Describe Adhesive capsulitis (frozen shoulder)
-Painful and disabling disorder in which the capsule of the glenohumeral joint becomes inflammed + stiff
-Restrics movement and causes chronic pain
What are risk factors for Adhesive capsulitis (frozen shoulder)?
-Female
-Epilepsy with tonic seizures
-Diabetes mellitus
-Shoulder trauma
-CT disease
-Thyroid disease
-CV disease
What are signs + symptoms of Adhesive capsulitis (frozen shoulder)?
-Severe pain causing sleep deprivation for prolonged periods
-Effect on daily life + work
-Some develop depression as a result
What is the treatment for Adhesive capsulitis (frozen shoulder)?
-Physiotherapy
-Analgesia
-Anti inflammatory medication
-Typically resolve with time
What is a surgical treatment option for Adhesive capsulitis (frozen shoulder)?
-Patients undergo manipulation under anaesthesia which breaks up the adhesions and scar tissue in the joint.
-Helps restore range of motion
-Intensive post-op physiotherpay helps maintain gained fucntion.

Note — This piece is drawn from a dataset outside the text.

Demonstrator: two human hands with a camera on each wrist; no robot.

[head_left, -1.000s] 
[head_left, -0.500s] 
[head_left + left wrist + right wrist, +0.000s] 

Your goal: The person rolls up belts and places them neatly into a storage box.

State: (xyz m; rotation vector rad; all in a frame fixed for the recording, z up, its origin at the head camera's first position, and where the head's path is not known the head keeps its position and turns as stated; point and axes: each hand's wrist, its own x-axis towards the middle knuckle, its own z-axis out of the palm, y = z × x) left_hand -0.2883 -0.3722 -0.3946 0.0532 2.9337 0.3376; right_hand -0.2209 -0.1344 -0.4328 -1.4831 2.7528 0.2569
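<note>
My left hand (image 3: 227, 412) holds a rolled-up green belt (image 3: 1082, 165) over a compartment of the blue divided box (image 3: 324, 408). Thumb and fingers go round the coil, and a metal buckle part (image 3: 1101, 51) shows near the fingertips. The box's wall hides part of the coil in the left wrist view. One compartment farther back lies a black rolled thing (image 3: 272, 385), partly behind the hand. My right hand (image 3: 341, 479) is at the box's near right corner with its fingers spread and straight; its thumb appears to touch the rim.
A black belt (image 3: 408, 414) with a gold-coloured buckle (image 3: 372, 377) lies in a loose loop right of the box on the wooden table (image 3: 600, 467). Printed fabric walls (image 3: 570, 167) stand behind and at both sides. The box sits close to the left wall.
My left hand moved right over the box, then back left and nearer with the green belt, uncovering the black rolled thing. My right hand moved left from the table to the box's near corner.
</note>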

Describe OA of the shoulder
-Usually affect people >50yrs
-commonly affects the acromioclavicular joint
-treatment laddder is similar to OA in other joints:
>activity modifciation
>NSAIDs
>analgesia
What are some surgical treatment options for OA of the shoudler?
-Total shoulder replacement
-Arthroscopy (keyhole surgery) to remove loose peices of damaged cartilage.
What is Impingement syndrome (shoulder)?
-Supraspinatus tendon impinges on the coraco-acromial arch leading to irritation and inflammation.
-Treatment= treat the underlying cause
What causes impingement syndrome (shoulder)?
-Anything that reduces the space between the head of the humerus in the coraco-acromial arch.
-e.g. thickening of coracoacromial ligament, inflammation of supraspinatus tendon
When will pain be felt in impingement syndrome (shoulder)?
-When shoulder is abducted/flexed
-Shoulder overhead movement
-Lying on affected shoulder
-Painful arc between 60 and 120 degree abduction of the shoulder.